Myoglobin Offers Higher Accuracy Than Other Cardiac-Specific Biomarkers for the Prognosis of COVID-19

Abstract

Although sporadic studies have shown that myoglobin may have better prognostic performance than other cardiac markers in COVID-19, a comprehensive comparative study is lacking. Herein, we retrospectively analyzed the clinical and laboratory data of COVID-19 patients admitted to the Guanggu Campus of Wuhan Tongji Hospital from February 9, 2020 to March 30, 2020, intending to compare the prognostic accuracy of three commonly used cardiac markers on COVID-19 mortality. Our results revealed that abnormal increases in myocardial biomarkers were associated with a significantly increased risk of in-hospital mortality with COVID-19. Interestingly, myoglobin, a non-cardiac-specific biomarker, also expressed in skeletal myocytes, had even higher prognostic accuracy than cardiac-specific biomarkers such as high-sensitivity troponin I (hs-TnI) and creatine kinase-MB (CK-MB). More importantly, multivariate Cox analysis showed that myoglobin, rather than hs-TnI or CK-MB, was independently prognostic for in-hospital mortality in COVID-19. These results were further confirmed by subgroup analyses of patients with severe and critical illnesses and those without a history of cardiovascular disease. Our findings suggest that myoglobin may be a reliable marker of illness reflecting general physiological disturbance and help to assess prognosis and treatment response in patients with COVID-19.
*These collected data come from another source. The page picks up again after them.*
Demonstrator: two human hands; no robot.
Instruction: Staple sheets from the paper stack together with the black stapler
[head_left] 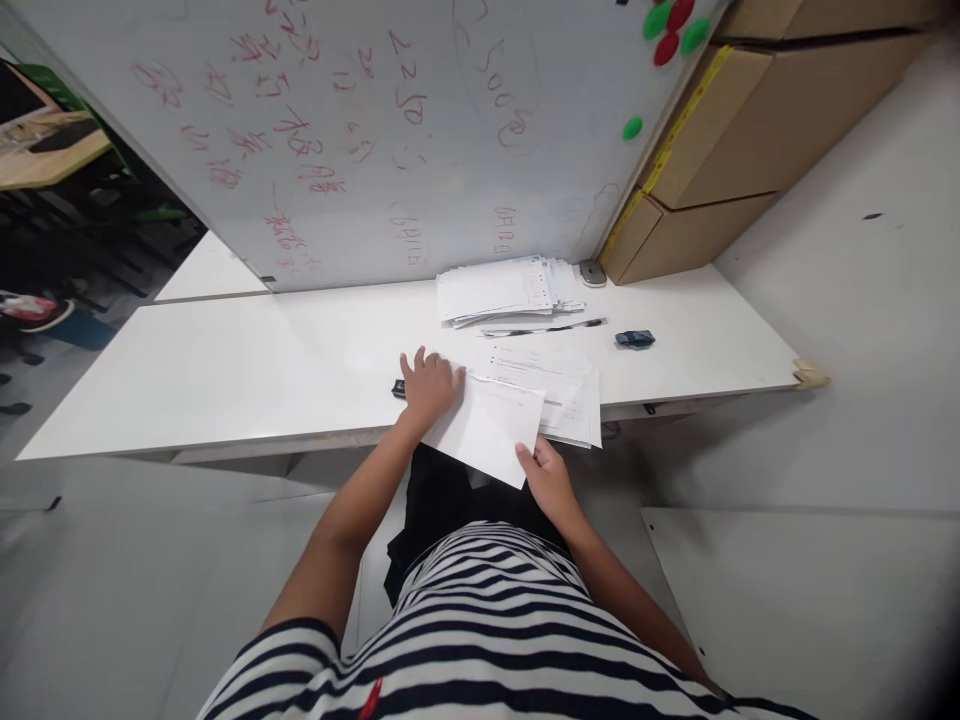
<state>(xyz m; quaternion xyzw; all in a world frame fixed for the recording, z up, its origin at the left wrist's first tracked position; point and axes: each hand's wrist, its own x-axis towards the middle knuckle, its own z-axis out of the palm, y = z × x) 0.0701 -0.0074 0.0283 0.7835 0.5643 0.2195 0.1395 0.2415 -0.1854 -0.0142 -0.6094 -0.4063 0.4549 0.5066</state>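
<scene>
A sheet of white paper lies partly on the desk and juts over its front edge toward me. My right hand pinches its near right corner, thumb on top. Resting on the sheet's left side, my left hand has its fingers spread. A small black object, perhaps a stapler, shows just left of that hand, partly hidden by it. Under and beyond the sheet are printed papers, some reaching past the desk edge.
Behind on the white desk sits a thick paper stack, with a dark thin strip before it. A blue-black object and a grey mouse lie right. A whiteboard and cardboard boxes stand at the back.
</scene>
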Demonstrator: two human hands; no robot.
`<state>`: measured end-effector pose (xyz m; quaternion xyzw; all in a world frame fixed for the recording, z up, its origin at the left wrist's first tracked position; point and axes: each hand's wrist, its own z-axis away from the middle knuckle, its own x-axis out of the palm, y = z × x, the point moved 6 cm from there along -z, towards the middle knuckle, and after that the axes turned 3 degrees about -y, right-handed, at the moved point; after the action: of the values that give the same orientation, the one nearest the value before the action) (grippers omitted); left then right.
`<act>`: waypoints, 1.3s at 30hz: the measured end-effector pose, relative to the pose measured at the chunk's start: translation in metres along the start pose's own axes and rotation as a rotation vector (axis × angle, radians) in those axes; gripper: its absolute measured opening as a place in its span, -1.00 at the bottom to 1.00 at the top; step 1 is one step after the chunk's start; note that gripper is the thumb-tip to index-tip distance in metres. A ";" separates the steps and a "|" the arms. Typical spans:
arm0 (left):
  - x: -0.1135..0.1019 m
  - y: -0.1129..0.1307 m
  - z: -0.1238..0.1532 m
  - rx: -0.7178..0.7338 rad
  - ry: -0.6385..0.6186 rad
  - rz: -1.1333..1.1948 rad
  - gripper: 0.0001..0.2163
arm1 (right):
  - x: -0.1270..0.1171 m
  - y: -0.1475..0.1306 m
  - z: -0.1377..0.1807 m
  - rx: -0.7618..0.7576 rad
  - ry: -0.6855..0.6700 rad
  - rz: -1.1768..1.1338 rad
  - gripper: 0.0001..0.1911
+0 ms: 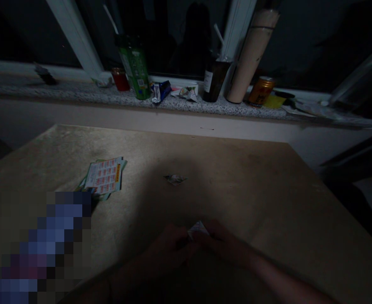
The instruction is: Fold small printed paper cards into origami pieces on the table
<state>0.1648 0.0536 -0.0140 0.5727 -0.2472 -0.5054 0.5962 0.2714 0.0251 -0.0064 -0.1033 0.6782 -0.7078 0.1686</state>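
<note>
A small piece of folded paper, pale with a pointed top, is pinched between both hands low in the middle of the view. My left hand grips its left side with closed fingers. On the other side my right hand is closed on it too, thumb toward the middle. Beyond the hands, a small patterned folded paper shape lies flat on the table. Deep shadow covers the hands, so finer folds and fingertips are hard to make out.
Printed sheets lie stacked on the table at left, beside a blurred-out patch. Along the granite sill stand a green bottle, a dark cup, a tall pinkish flask, an orange can and crumpled wrappers.
</note>
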 end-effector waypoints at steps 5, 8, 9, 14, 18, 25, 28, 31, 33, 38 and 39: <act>-0.009 0.007 0.003 0.064 0.129 0.080 -0.64 | -0.003 -0.009 0.000 -0.004 0.023 0.055 -0.60; -0.010 0.004 0.001 -0.018 0.159 0.053 -0.61 | -0.001 -0.011 0.002 -0.013 0.010 0.109 -0.64; -0.010 0.004 0.000 -0.035 0.154 0.032 -0.61 | -0.001 -0.010 0.002 -0.011 0.014 0.114 -0.65; -0.012 0.003 -0.002 -0.048 0.202 -0.039 -0.62 | 0.000 -0.004 0.003 -0.012 0.068 0.073 -0.67; -0.014 0.003 0.000 -0.048 0.235 -0.011 -0.60 | 0.001 -0.007 0.003 -0.026 0.046 0.017 -0.68; -0.016 0.005 -0.002 -0.056 0.272 0.036 -0.58 | 0.001 -0.001 0.001 0.030 0.023 0.022 -0.67; -0.019 0.005 -0.001 -0.039 0.303 0.034 -0.57 | 0.002 -0.003 0.001 -0.003 -0.003 0.056 -0.63; -0.020 0.005 0.000 -0.035 0.305 0.037 -0.59 | 0.003 -0.008 0.002 -0.026 -0.019 0.116 -0.59; -0.020 0.006 0.001 -0.020 0.290 0.052 -0.61 | 0.002 -0.010 0.001 -0.017 -0.017 0.127 -0.58; -0.018 0.009 0.001 0.003 0.242 0.068 -0.62 | 0.002 -0.014 0.001 -0.068 -0.025 0.103 -0.54; -0.017 0.008 0.000 -0.008 0.236 0.066 -0.61 | 0.002 -0.015 0.001 -0.078 -0.027 0.097 -0.53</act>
<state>0.1608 0.0673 -0.0011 0.6175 -0.1920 -0.4156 0.6396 0.2682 0.0237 0.0080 -0.0863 0.7071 -0.6703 0.2078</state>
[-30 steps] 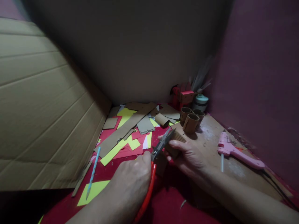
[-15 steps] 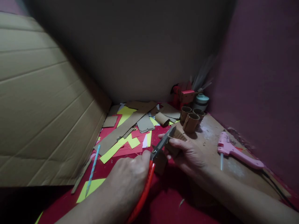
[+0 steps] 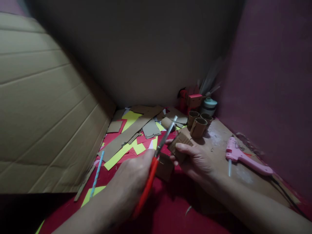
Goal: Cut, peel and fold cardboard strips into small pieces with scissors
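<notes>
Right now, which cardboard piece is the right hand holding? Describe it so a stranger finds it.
Start at the red table and find the three upright cardboard tubes. Just in front of them, the right hand pinches a flat brown cardboard piece. Unlike the loose scraps, it is lifted beside the scissors.

Single head-worn view, aimed forward and down, hands seen close at the bottom edge, red table (image 3: 175,214) faced toward its far right corner, cardboard walls behind, no second view shared.
</notes>
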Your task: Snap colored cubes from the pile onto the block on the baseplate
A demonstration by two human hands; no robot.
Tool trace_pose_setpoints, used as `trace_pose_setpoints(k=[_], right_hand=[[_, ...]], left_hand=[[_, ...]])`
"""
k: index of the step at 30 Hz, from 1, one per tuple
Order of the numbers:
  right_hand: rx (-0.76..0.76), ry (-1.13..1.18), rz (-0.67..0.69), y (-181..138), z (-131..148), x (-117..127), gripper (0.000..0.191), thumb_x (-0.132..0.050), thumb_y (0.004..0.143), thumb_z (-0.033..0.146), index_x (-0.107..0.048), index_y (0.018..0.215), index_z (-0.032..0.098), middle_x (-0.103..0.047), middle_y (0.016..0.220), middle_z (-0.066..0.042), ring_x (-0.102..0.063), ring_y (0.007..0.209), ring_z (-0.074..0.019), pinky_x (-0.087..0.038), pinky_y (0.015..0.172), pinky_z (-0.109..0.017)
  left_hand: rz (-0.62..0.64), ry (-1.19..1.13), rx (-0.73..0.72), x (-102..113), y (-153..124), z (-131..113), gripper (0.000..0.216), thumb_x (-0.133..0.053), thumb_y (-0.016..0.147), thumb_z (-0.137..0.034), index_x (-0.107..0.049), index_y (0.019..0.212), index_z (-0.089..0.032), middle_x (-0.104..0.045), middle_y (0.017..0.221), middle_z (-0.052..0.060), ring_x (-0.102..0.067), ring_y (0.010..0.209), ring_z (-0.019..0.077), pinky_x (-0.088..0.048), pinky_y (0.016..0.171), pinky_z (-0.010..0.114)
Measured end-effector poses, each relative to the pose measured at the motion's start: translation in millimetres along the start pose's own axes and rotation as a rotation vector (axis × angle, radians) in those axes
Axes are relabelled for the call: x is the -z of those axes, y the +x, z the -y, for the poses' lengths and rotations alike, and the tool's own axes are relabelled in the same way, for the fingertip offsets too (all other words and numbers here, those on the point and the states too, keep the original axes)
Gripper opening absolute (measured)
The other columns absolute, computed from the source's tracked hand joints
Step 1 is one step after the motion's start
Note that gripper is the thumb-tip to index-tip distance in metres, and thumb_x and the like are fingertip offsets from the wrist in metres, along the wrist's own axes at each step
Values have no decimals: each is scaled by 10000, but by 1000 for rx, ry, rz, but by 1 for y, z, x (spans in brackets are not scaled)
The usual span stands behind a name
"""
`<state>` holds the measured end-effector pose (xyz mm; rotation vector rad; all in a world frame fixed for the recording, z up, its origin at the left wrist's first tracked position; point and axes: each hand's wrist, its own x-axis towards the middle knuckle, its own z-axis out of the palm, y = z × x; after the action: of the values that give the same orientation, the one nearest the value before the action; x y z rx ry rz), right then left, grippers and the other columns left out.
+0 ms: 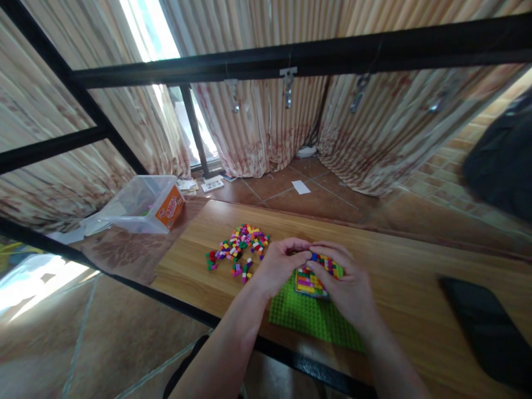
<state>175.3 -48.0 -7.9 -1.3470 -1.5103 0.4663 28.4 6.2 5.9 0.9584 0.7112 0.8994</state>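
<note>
A green studded baseplate point(307, 318) lies on the wooden table in front of me. On its far part sits a block of small multicoloured bricks point(311, 281). My left hand point(280, 266) and my right hand point(347, 285) meet over that block, with fingers curled and fingertips pinched together at its far edge. What they pinch is too small to make out. A loose pile of small coloured bricks point(239, 249) lies on the table just left of my left hand.
A clear plastic tub with an orange label point(145, 204) stands at the far left. A dark flat object point(484, 327) lies on the table point(394, 277) at the right. A black metal frame point(291, 55) crosses overhead; curtains hang behind.
</note>
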Motion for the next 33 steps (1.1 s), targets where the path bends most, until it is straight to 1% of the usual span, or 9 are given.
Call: trace_pose_setpoints(k=[6, 8, 12, 14, 16, 21, 24, 28, 33], right_hand=[[-4, 23, -31, 1, 1, -2, 185, -680, 841, 373, -737, 985, 270, -690, 1081, -39, -651, 1014, -188, -530, 902, -355], [-31, 10, -65, 1, 0, 0, 202, -684, 833, 399, -739, 976, 267, -702, 1041, -34, -655, 978, -189, -533, 875, -351], [-134, -49, -134, 1, -8, 7, 275, -683, 813, 456, -744, 977, 243, -722, 960, -39, -662, 899, -200, -532, 835, -363], [-192, -80, -131, 2, -12, 12, 305, -678, 807, 473, -747, 981, 232, -727, 948, -48, -665, 881, -208, -529, 822, -371], [-231, -104, -103, 2, -15, 15, 321, -671, 806, 479, -750, 988, 227, -729, 960, -57, -665, 894, -218, -525, 826, -378], [-212, -183, -5, 3, -19, 14, 295, -659, 812, 469, -758, 975, 244, -708, 1056, -65, -642, 999, -232, -485, 930, -414], [-197, -208, 28, 4, -25, 12, 294, -664, 802, 473, -763, 968, 251, -694, 1053, -65, -634, 1007, -235, -473, 952, -430], [-209, -174, 57, 6, -30, 10, 295, -665, 795, 476, -765, 974, 263, -693, 1055, -61, -638, 1000, -232, -482, 939, -428], [-268, -75, 68, 7, -29, 7, 299, -691, 769, 469, -769, 969, 262, -712, 1062, -51, -649, 996, -225, -500, 910, -414]], left_hand=[[0, 21, 22, 3, -2, -5, 170, -742, 699, -172, -708, 858, -122, -687, 800, 11, -613, 713, 103, -473, 776, 258], [-42, 33, 37, 6, -1, -10, 128, -701, 727, -148, -696, 853, -123, -688, 784, 11, -642, 706, 111, -492, 782, 268], [-192, 148, 8, 17, 2, -14, 85, -637, 767, -114, -687, 836, -121, -682, 751, 11, -649, 662, 105, -505, 733, 251], [-242, 238, -16, 23, 4, -12, 89, -622, 773, -106, -691, 827, -121, -678, 737, 11, -632, 641, 100, -501, 696, 238], [-256, 350, -41, 27, 7, -6, 101, -619, 771, -103, -699, 828, -125, -682, 727, 15, -621, 647, 107, -494, 674, 232], [-188, 613, -95, 29, 7, 7, 153, -596, 798, -130, -726, 879, -135, -734, 840, 53, -640, 753, 146, -505, 706, 252], [-134, 711, -115, 26, 5, 11, 218, -562, 829, -148, -739, 956, -141, -751, 913, 67, -654, 796, 165, -520, 735, 274], [-72, 764, -135, 23, 3, 13, 270, -533, 852, -156, -746, 1018, -155, -757, 946, 65, -664, 845, 176, -527, 765, 279], [-57, 745, -139, 23, 2, 15, 275, -527, 855, -167, -746, 1021, -164, -755, 936, 61, -663, 844, 179, -526, 773, 286]])
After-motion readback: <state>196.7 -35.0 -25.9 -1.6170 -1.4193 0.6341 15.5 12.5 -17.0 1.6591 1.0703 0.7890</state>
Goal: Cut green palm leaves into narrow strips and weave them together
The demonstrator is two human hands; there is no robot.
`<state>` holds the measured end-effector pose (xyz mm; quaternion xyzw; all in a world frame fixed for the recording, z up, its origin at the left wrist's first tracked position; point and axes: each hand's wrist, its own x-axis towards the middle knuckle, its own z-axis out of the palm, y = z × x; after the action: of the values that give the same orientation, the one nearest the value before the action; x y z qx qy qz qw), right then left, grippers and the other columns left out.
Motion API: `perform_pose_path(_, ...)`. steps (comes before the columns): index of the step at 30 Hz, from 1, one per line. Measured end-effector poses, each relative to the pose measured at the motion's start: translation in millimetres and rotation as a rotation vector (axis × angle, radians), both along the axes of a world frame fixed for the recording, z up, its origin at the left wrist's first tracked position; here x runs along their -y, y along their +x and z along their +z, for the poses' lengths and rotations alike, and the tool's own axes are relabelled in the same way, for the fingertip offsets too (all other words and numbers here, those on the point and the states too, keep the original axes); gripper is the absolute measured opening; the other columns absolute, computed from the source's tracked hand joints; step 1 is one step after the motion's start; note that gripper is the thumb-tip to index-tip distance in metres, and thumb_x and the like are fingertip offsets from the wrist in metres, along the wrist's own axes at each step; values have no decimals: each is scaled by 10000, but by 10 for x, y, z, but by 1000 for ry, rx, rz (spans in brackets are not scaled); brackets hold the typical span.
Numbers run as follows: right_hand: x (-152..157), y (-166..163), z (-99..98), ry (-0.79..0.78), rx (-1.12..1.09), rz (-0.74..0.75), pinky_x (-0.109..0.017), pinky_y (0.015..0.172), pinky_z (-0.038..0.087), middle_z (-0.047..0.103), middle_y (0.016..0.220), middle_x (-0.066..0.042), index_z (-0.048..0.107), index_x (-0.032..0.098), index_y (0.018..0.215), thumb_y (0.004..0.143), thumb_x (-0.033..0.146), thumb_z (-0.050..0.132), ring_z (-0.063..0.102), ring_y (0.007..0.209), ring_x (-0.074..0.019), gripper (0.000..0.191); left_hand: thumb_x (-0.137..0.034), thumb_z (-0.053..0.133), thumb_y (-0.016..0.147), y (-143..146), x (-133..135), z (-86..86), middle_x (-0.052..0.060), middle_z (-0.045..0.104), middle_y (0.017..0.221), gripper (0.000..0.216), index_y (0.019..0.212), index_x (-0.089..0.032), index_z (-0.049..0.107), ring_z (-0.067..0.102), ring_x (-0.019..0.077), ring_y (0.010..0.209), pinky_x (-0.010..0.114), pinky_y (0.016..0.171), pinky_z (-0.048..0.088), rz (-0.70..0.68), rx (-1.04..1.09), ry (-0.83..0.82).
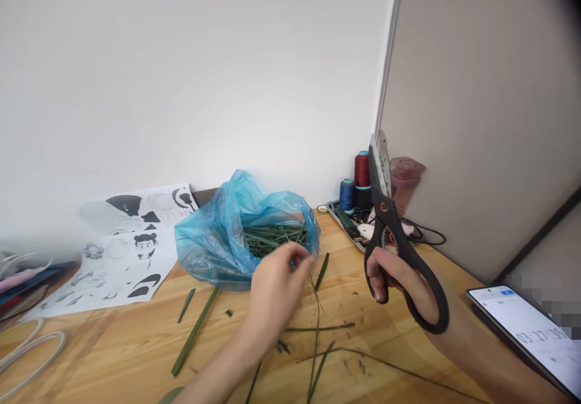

Keywords: COVID-19; in-hospital mortality; myocardial biomarkers; myoglobin; rhabdomyolysis.

Figure 1

Summary of myocardial biomarker levels in patients with COVID-19. (A–C) The early- and late-stage levels of myocardial biomarkers in patients stratified by mortality. (D–F) The early- and late-stage levels of myocardial biomarkers in patients stratified by clinical classifications.

Figure 2

Time-dependent ROC curve analysis based on the early-stage levels of myocardial biomarkers showing the prognostic performance of myocardial biomarkers. (A–C) ROC performance of myocardial biomarkers at different times during follow-up. (D,E) Comparison of the prognostic performance of each biomarker in predicting 14-day and 28-day mortality. (F) Time-dependent AUC curves of myocardial markers showed superior AUC values for myoglobin over hs-TnI and CK-MB throughout the follow-up period. ROC, receiver operating characteristic curve; AUC, area under curve.

Figure 3

Kaplan-Meier curves showing the cumulative survival rates of patient groups divided by cut-off and ULN. (A–C) Kaplan-Meier curve analysis based on the early-stage levels of myocardial biomarkers. (D–F) Kaplan-Meier curve analysis based on the late-stage levels of myocardial biomarkers. ULN, upper limit of normal.

Figure 4

Forest plots showing the results of multivariate Cox analysis. The potential prognostic factors included in the multivariate analysis were previously identified by LASSO regression. (A) LASSO coefficient profiles of the 30 variables including age, sex, comorbidities, physical examinations, and early-stage results of laboratory parameters. Dotted vertical lines were drawn at the optimal values by using the minimum criteria and the 1 SE of the minimum criteria (the 1-SE criteria). Five variables with non-zero coefficients (MYO, NEU, hs-CRP, IL-6, and D-dimer) were identified. (B) In multivariate analysis, all five variables had p-values < 0.05. (C) LASSO coefficient profiles of the 30 variables including age, sex, comorbidities, physical examinations, and late-stage results of laboratory parameters. Three variables (MYO, hs-CRP, and D-dimer) with non-zero coefficients were identified. (D) In multivariate analysis, they all had p-values less than 0.05. LASSO, least absolute shrinkage and selection operator; MYO, myoglobin; NEU, neutrophil; hs-CRP, high sensitivity C-reactive protein; IL-6, interleukin 6.

Figure 5

Subgroup analysis demonstrating the prognostic ability of MYO in COVID-19 patients with severe or critical conditions. The results confirmed that MYO provided a better prognostic performance than hs-TnI and CK-MB and had an independent prognostic effect on in-hospital mortality. (A) Standard ROC curve analysis based on the early-stage levels of biomarkers. (B) Time-dependent AUC curves based on the early levels of cardiac markers. (C) Standard ROC curve analysis based on the late-stage levels of biomarkers. (D–F) LASSO regression and multivariate COX analysis based on early levels of biomarkers. (G–I) LASSO regression and multivariate COX analysis based on late levels of biomarkers. LASSO, least absolute shrinkage and selection operator; MYO, myoglobin; NEU, neutrophil; hs-CRP, high sensitivity C-reactive protein; LYM, lymphocyte; ALB, albumin; N, number; AUC, area under curve.